Victoria ate – obviously – according to the norms of the times. Her food, and the way she consumed it, showed more continuity than change, which is hardly surprising given that she had the power to eat the meals that she wanted, and her desires were hardly likely to go hand in hand with the latest gastronomic developments. But any meal is more than just its final form, and this book deals with where food came from, who prepared it, the kitchens it was cooked in, and the way meals worked in practice – elements which were often beyond the control of one individual. In doing so, it sheds light on Victorian food in general, for while the food of royalty only represents a tiny proportion of Victorian meals, the factors which went into preparing it are indicative of a much wider context. Victoria was influenced by this wider context, adopting – eventually – the new dining styles of the era, and eating new ingredients and types of cuisine. She in turn had an effect upon the world outside the palaces. Most of her subjects lived on or below the poverty line, so her direct impact was by necessity limited, but she provided a culinary figurehead. Her meals had to be lavish and luxurious, and eaten off gold – she was Queen, and one of her primary duties was to provide a focus for Britons to look up to. Reports on her travels, on her dinner parties, and on her receptions, filled the newspapers, and when she disappeared from public view in the 1860s, criticism was swift and severe, and included calls for her abdication. She was only a Queen because her people wanted her to be Queen, and acted towards her in the way that defined her as Queen. In return, she was expected to behave like one.

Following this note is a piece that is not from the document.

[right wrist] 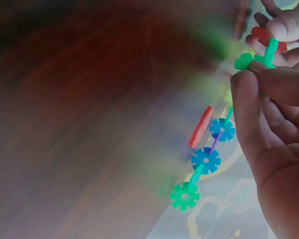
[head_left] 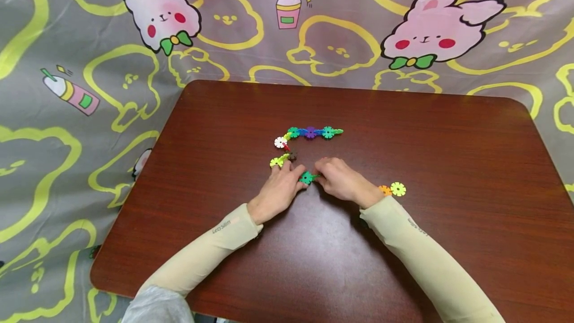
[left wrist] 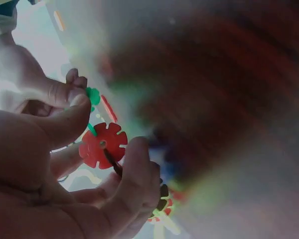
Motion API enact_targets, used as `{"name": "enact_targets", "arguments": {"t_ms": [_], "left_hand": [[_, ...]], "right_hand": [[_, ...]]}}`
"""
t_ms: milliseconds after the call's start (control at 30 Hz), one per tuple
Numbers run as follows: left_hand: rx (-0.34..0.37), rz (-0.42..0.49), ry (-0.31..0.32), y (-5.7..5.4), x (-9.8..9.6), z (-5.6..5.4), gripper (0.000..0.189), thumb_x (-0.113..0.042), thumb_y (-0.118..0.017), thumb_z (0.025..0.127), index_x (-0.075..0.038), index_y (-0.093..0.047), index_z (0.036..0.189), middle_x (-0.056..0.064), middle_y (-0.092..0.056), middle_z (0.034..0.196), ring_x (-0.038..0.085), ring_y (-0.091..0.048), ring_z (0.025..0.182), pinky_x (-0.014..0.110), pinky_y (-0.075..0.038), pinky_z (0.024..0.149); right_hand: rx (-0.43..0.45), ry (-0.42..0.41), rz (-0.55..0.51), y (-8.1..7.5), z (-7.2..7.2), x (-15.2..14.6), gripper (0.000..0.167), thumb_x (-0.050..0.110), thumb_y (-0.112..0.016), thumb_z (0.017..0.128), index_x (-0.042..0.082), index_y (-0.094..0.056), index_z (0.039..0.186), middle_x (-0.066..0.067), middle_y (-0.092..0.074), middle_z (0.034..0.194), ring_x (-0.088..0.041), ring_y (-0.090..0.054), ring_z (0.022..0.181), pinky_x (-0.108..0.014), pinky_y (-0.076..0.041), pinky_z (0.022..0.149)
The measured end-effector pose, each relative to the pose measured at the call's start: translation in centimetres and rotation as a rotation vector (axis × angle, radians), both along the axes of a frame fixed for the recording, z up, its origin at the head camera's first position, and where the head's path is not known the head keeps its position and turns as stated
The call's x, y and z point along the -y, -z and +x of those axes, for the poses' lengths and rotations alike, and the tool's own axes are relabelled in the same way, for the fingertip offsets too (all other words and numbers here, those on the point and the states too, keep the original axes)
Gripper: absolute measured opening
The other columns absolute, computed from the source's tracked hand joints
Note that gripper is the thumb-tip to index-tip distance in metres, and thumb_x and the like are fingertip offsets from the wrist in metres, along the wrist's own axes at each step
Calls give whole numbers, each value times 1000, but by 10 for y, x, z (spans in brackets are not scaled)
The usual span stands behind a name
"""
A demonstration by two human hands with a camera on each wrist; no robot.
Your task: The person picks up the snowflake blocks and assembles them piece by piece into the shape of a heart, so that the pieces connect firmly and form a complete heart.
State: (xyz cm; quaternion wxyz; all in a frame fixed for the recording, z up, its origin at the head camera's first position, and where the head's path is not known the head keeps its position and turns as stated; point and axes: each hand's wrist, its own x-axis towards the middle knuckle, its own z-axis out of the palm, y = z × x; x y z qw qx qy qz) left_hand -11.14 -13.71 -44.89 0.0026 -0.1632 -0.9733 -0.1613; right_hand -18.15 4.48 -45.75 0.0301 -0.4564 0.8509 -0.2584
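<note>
Notched plastic flower discs are joined in a bent chain, and both hands meet at its near end. My left hand pinches a green disc between thumb and fingers; a red disc slotted beside it shows in the left wrist view. To its right, my right hand pinches another green disc against the one on the left. Farther along, the chain has yellow-green, white and purple discs. My fingers hide part of the joined pieces.
An orange disc and a yellow disc lie by my right wrist. A loose red disc appears edge-on in the right wrist view. Behind the brown table hangs a patterned cloth.
</note>
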Motion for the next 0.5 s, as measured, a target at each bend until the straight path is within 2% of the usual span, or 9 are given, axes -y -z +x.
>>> {"name": "enact_targets", "arguments": {"t_ms": [133, 233, 400, 500], "left_hand": [[0, -1, 17, -1, 0, 0, 23, -31, -62, 92, -9, -56, 96, 6, -49, 78, 23, -47, 78, 39, -39, 73], [28, -1, -13, -1, 1, 0, 24, -33, -61, 93, -10, -57, 100, 7, -50, 81, 24, -49, 79, 40, -43, 73], [73, -21, -82, -3, 2, 2, 28, -38, -61, 93, -15, -58, 107, 7, -52, 89, 25, -50, 73, 37, -47, 61], [77, -34, -90, -3, 3, 2, 29, -39, -62, 93, -16, -59, 110, 7, -54, 92, 26, -51, 73, 36, -46, 56]], "right_hand": [[8, 12, -10, -1, 1, 0, 7, -2, -66, 83, 5, -66, 84, -7, -69, 83, -23, -67, 79, -37, -55, 73], [24, 11, -6, -1, 0, 0, 6, 0, -68, 84, 5, -67, 85, -6, -70, 83, -21, -66, 79, -35, -54, 73], [117, 18, 10, -3, -3, -2, 8, 3, -72, 83, 6, -67, 88, -5, -70, 87, -17, -66, 79, -32, -54, 72], [152, 28, 8, -4, -5, -4, 10, 2, -73, 81, 6, -67, 89, -5, -70, 88, -16, -67, 78, -31, -55, 71]]}}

This book is, therefore, a book about food, and the Victorians, but seen through the life of a woman who ate a lot of one and defined the other. It is a sort of culinary biography, of a person who symbolised an age. Victoria was – and is – a polarising figure; many things to many people, often deeply contradictory. To some, she was a monster, but those who knew her usually adored her; to others she was emotionally unstable and uncertain, but she could also be stubborn, wilful and decisive; she was unable to cope without a strong man to support her, but unwilling to relinquish any power and always aware of her status as Queen; she was a terrible mother, but she doted on her children and did her utmost to give them the childhood she’d never had; she was clingy, she was independent; she did a lot for women, she hated feminism; she was sweet and feminine, and laughed at everything, she was humourless and horrible and bullied her son. People change over the course of a lifetime, and she was all of these and more. However, as this book will show, whatever she was, and whenever she was being it, she remained above all else, a greedy Queen.